Танцующий ястреб (Кавалец) - страница 61

Я знал его сестру Людвику. Маленькая, в юбке до пят, с узким, продолговатым темным лицом, едва видневшимся из-под платка, она никогда не расставалась с палкой и вечно кормила кур. И еще, как все очень старые люди, она гордилась тем, что может без посторонней помощи сходить в нужник, а бабка, живущая по соседству, — нет, и старую Людвику распирала гордость.

Старик продолжал рассказывать о своей сестре: «Вся деревня была тогда на похоронах. Гроб несли на кладбище по той широкой дороге.
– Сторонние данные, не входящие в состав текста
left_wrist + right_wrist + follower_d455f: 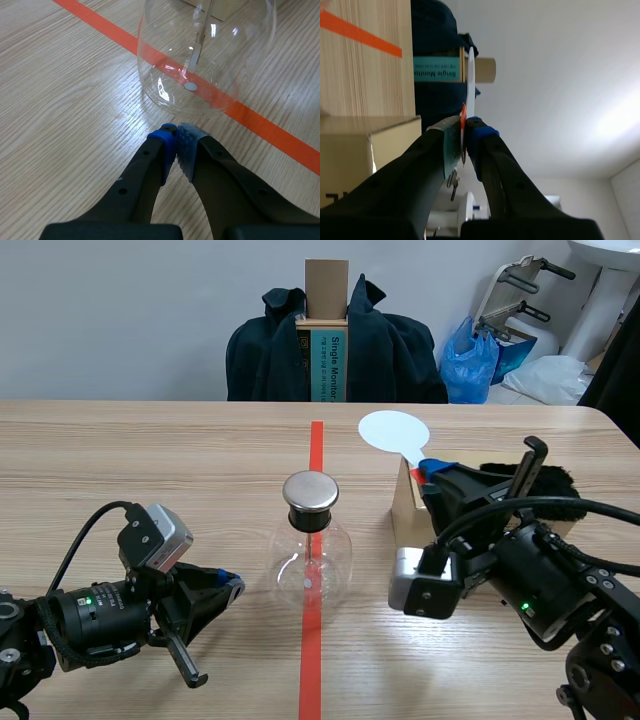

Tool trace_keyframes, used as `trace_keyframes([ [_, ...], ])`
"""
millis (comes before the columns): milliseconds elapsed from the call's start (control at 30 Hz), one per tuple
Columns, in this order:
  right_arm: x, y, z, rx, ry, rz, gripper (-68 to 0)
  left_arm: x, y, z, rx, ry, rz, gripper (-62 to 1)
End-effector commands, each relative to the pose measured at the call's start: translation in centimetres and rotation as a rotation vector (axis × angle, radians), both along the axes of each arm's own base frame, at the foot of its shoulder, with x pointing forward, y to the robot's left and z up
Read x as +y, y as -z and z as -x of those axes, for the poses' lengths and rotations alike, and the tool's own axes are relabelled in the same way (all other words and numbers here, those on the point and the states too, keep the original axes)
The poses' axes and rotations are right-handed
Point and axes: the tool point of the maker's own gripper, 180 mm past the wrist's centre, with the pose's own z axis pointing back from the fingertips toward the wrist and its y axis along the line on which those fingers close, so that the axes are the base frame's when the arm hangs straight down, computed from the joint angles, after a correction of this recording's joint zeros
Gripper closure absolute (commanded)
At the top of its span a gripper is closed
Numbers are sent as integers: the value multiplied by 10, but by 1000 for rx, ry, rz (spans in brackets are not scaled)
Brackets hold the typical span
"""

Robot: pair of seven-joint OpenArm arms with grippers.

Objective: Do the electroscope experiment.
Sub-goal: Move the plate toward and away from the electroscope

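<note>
Sideways, right gripper (432, 471) around white paddle (393, 430).

Bright, even room light; shadows are faint. White glints sit on the flask (205, 55) and the table (120, 107) near it.

right gripper (465, 134) clamped on a thin white disc paddle (470, 80), seen edge-on, orange-red bit between the pads. cardboard box (365, 145) just beside one finger. beyond it: table (370, 75), orange tape line (360, 34), dark jacket (436, 102)
</note>
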Motion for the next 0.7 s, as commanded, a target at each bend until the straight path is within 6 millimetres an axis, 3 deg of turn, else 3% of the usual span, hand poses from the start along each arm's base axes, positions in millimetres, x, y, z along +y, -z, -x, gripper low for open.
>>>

Машины, которые везли разные материалы на стройку, сворачивали на обочину и останавливались, потому что шла похоронная процессия. Я был доволен, что эти большие машины остановились — они мчались так, будто ничто их не остановит, — и вот нашлась на них управа. Раз идет похоронная процессия, нельзя не остановиться. Но когда пронесли гроб и прошли люди, машины снова рванулись вперед, а когда зарывали Людвику, мы слышали, как они ревели на полях, там, где началось строительство.

Первым на строительство явился мужик, которому ребятишки сказали, — они всюду поспевают раньше всех, — что на его озимые въехал экскаватор и копает ров посередине поля. Мужик принарядился и отправился на поле; ребятишки рассказывали потом: он стоял на краю поля и смотрел, как машина роет канаву. На поле он не ступил: боялся потоптать посевы, и детям не велел. На другой день от озимых не осталось и следа, машины изъездили все поле. Люди думали, он принарядился и взял палку, потому что решил убить человека, который управлял экскаватором, а он пошел прогнать детей с поля, чтобы не топтали озимых, которых на следующий день уже не было. Это был глупый и упрямый мужик, таким он и остался до конца. Все над ним смеялись и спрашивали, зачем он нарядился, когда шел на поле. Они смеялись над мужиком и над собой».

Зачем Старик мне все это рассказывает, подумал я, вроде бы мне это ни к чему; лучше бы он сразу сказал, почему решил утопиться, но спросить об этом было неудобно. Я слушал, не перебивая его беспорядочные воспоминания, а он перескакивал с одного на другое; я его не перебивал, полагая, что в конце концов он сам расскажет, почему решил утопиться.

Мы лежали в тени куста: на солнцепеке было слишком жарко. Сейчас Старик был совсем не похож на кандидата в утопленники: он лежал на спине, согнув одну ногу, как скучающий дачник. Мне казалось, ему хорошо, и он, наверно, считает, что поспешил со своей смертью, не полежав вдосталь на горячем песке. Все-таки что-то еще осталось у него в жизни, которой могло и не быть, но которая, благодаря мне, продолжалась; можно было полежать, расслабив мышцы, в тени куста, а это благотворно действовало на мысли и на грыжу; вот нашлось же что-то под конец жизни, которую ему не позволили оборвать. Но, может, мне только так казалось.